The national rate of reported P&S syphilis cases reached an historic low in 2000 and 2001, but has increased almost every year since then. This increase was largely attributable to an increase among men, and in particular among MSM. However, during 2014–2015, rates increased among both men and women in every region of the country. Rates of reported congenital syphilis cases also increased during 2014–2015, although this increase was primarily attributable to an increase in the West. 

MSM continued to account for the majority of reported P&S syphilis cases in 2015. Nationally, the highest rates of P&S syphilis in 2015 were observed among men aged 25–29 years and 20–24 years, among men in the West and in the South, and among Black men.

 


1 Jarzebowski W, Caumes E, Dupin N, et al. Effect of early syphilis infection on plasma viral load and CD4 cell count in human immunodeficiency virus infected men: results from the FHDH- ANRS CO4 cohort. Arch Intern Med 2012; 172: 1237–1243.

2 Buchacz K, Patel P, Taylor M, et al. Syphilis increases HIV viral load and decreases CD4 cell counts in HIV-infected patients with new syphilis infections.
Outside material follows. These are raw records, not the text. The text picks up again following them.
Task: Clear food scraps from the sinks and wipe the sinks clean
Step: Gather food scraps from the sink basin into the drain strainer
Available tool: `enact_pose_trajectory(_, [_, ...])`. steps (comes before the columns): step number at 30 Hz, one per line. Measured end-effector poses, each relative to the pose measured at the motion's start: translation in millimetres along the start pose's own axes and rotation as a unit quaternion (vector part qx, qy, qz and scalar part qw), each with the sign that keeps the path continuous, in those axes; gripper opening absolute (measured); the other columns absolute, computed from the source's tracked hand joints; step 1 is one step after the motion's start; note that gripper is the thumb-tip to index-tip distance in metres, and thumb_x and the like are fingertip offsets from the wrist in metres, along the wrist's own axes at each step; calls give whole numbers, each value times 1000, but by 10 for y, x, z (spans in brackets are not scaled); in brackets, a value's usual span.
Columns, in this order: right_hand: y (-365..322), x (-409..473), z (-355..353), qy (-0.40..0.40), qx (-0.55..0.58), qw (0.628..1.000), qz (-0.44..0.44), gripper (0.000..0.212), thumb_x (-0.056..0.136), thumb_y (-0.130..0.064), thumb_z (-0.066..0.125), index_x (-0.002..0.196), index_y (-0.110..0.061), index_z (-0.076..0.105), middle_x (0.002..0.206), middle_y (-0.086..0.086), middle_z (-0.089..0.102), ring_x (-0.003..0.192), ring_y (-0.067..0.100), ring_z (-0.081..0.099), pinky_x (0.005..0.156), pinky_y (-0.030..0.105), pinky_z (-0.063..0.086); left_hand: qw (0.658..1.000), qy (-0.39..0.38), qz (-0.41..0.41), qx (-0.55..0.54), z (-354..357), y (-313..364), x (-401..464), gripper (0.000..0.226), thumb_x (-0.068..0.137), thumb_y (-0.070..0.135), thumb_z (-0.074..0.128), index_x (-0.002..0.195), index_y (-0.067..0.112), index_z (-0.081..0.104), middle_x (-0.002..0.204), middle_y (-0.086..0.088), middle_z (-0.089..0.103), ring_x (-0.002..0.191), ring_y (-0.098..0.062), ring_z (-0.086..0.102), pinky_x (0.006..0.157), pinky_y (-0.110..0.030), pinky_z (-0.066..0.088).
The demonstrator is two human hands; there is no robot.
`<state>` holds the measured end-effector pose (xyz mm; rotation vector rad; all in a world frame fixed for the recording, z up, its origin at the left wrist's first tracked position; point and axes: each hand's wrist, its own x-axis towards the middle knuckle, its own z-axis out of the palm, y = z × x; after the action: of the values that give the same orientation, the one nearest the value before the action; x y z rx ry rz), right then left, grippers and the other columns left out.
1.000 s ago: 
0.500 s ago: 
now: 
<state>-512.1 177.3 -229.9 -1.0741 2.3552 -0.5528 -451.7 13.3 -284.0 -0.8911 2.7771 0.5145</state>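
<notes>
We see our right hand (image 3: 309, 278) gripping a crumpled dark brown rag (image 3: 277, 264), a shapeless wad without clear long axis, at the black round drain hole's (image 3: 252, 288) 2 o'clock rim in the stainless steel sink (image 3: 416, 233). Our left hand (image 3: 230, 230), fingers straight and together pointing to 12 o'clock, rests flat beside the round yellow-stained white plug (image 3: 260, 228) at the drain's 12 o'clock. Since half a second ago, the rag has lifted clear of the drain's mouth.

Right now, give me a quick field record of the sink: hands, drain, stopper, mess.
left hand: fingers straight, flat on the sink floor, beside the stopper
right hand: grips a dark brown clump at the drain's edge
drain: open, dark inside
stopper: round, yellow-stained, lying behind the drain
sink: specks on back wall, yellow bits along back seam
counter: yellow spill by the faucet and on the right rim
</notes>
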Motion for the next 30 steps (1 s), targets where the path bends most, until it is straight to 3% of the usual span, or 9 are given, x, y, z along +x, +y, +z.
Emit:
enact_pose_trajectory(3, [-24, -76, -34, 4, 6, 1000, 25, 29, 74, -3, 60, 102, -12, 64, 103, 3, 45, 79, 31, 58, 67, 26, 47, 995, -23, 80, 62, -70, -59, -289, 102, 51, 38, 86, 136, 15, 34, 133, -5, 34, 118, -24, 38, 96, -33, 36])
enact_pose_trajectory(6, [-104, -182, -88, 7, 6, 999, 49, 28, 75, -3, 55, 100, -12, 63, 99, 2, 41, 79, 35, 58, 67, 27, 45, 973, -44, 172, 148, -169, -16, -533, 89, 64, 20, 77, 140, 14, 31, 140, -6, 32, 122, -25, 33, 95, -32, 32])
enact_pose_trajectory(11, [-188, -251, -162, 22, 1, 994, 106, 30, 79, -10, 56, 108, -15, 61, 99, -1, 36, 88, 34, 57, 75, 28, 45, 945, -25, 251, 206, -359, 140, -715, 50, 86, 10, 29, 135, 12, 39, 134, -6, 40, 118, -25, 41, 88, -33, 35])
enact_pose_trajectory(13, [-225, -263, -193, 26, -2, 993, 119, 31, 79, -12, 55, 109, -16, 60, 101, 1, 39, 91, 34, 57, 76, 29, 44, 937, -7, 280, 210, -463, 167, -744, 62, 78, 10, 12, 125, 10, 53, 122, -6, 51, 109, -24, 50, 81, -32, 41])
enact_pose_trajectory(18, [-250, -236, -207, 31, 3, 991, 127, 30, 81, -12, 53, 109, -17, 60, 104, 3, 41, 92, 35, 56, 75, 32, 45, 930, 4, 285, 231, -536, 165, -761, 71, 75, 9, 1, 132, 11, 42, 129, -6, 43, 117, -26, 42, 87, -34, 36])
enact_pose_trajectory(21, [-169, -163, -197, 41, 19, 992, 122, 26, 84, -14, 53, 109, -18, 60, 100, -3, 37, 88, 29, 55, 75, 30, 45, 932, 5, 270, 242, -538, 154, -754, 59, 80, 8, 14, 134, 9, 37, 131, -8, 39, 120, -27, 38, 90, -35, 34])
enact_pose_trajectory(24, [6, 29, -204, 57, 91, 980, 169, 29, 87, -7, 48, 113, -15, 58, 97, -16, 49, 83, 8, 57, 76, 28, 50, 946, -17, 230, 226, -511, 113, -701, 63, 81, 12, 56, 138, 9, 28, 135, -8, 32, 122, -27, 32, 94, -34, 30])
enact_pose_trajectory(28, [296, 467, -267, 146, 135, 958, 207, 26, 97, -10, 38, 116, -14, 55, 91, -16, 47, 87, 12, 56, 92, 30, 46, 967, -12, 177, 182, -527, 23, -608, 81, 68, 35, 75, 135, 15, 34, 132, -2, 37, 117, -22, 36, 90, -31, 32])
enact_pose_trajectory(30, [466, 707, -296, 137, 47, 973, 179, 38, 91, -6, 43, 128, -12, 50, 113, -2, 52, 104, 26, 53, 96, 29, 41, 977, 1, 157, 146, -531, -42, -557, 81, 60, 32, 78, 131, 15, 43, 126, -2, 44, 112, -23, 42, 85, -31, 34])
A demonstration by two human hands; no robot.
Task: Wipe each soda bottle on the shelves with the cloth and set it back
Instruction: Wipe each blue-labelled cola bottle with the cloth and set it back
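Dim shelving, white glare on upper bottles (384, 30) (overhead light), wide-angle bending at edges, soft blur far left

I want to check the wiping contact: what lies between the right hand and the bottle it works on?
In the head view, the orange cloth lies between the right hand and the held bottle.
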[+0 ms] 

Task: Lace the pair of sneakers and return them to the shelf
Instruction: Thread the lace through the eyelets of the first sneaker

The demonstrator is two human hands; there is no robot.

AIDS 2004; 18:2075–2079.

3 Fleming DT, Wasserheit JN. From epidemiological synergy to public health policy and practice: the contribution of other sexually transmitted diseases to sexual transmission of HIV infection. Sex Trans Infect 1999; 75: 3–17.

4 Ingraham NR. The value of penicillin alone in the prevention and treatment of congenital syphilis. Acta Derm Venereol 1951; 31(Suppl 24): 60–88.

5 Peterman TA, Kahn RH, Ciesielski CA, et al. Misclassification of the stages of syphilis: implications for surveillance. Sex Transm Dis. 2005;32(3):144-9.